What lines in the material hold the string "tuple"? Copy out each of them.

**Provided data:**
- Opening Delimiter -
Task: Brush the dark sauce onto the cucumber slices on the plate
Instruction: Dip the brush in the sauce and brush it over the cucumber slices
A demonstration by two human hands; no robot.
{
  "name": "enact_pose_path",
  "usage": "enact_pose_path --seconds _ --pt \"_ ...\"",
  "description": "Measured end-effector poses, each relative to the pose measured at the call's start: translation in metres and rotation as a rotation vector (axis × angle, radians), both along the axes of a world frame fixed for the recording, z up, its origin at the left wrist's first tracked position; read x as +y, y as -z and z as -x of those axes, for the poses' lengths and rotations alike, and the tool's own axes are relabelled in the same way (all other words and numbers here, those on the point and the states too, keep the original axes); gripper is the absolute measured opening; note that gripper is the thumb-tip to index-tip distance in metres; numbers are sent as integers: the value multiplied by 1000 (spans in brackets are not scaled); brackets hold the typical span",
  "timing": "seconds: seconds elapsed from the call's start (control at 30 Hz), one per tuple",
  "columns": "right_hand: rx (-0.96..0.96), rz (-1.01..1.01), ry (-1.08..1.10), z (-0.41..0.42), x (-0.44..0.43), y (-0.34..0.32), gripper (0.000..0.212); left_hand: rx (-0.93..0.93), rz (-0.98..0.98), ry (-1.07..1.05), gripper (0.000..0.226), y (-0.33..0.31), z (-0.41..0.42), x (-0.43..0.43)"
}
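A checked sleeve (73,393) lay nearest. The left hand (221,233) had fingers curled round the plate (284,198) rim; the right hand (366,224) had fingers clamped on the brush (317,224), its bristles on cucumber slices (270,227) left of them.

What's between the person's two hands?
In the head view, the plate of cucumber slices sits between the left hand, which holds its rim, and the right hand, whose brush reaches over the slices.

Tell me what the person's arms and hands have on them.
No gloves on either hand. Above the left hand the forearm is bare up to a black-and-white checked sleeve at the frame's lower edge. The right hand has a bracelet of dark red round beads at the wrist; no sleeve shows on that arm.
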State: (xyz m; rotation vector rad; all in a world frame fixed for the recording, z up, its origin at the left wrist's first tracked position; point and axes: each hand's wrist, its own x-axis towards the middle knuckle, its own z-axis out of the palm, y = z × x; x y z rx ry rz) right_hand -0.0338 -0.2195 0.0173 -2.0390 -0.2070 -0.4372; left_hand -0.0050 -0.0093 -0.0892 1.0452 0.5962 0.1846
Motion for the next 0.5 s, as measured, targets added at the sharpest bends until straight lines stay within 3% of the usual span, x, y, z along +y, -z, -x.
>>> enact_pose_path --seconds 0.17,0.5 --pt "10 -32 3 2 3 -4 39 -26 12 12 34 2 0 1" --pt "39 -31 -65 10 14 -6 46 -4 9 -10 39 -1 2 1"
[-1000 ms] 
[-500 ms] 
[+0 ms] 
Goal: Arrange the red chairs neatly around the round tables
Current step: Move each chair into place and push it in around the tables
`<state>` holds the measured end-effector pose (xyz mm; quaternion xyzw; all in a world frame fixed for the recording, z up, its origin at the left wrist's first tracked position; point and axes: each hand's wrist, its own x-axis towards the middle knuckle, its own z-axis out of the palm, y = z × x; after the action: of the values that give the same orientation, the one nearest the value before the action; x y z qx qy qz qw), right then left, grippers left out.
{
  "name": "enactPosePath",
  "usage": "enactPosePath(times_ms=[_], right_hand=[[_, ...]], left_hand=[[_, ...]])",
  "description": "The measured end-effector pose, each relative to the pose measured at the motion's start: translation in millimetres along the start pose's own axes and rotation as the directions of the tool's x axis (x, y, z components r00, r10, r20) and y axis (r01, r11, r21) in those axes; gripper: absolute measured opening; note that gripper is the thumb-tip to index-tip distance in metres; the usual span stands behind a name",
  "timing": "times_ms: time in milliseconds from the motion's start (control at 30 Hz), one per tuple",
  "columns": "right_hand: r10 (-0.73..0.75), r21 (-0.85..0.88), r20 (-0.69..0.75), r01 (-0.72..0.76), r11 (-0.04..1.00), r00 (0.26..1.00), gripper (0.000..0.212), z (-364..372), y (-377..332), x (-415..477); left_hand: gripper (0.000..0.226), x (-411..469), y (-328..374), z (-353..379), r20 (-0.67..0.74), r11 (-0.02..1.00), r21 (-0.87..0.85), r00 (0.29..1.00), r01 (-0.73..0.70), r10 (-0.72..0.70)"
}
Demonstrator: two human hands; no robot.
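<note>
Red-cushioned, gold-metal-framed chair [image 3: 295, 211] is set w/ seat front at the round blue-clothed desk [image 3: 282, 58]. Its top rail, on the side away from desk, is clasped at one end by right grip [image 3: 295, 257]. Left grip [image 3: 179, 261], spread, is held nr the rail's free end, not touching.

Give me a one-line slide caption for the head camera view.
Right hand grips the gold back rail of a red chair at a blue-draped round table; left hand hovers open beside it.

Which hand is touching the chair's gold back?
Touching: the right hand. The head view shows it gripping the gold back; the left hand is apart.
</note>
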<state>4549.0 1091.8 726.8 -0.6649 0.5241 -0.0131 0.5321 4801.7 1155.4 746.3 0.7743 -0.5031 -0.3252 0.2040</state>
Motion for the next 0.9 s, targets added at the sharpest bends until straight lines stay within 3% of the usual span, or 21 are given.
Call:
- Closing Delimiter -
**Solution to this exercise:**
  "timing": "seconds: seconds elapsed from the call's start (control at 30 Hz), one per tuple",
  "timing": "times_ms: time in milliseconds from the motion's start (control at 30 Hz), one per tuple",

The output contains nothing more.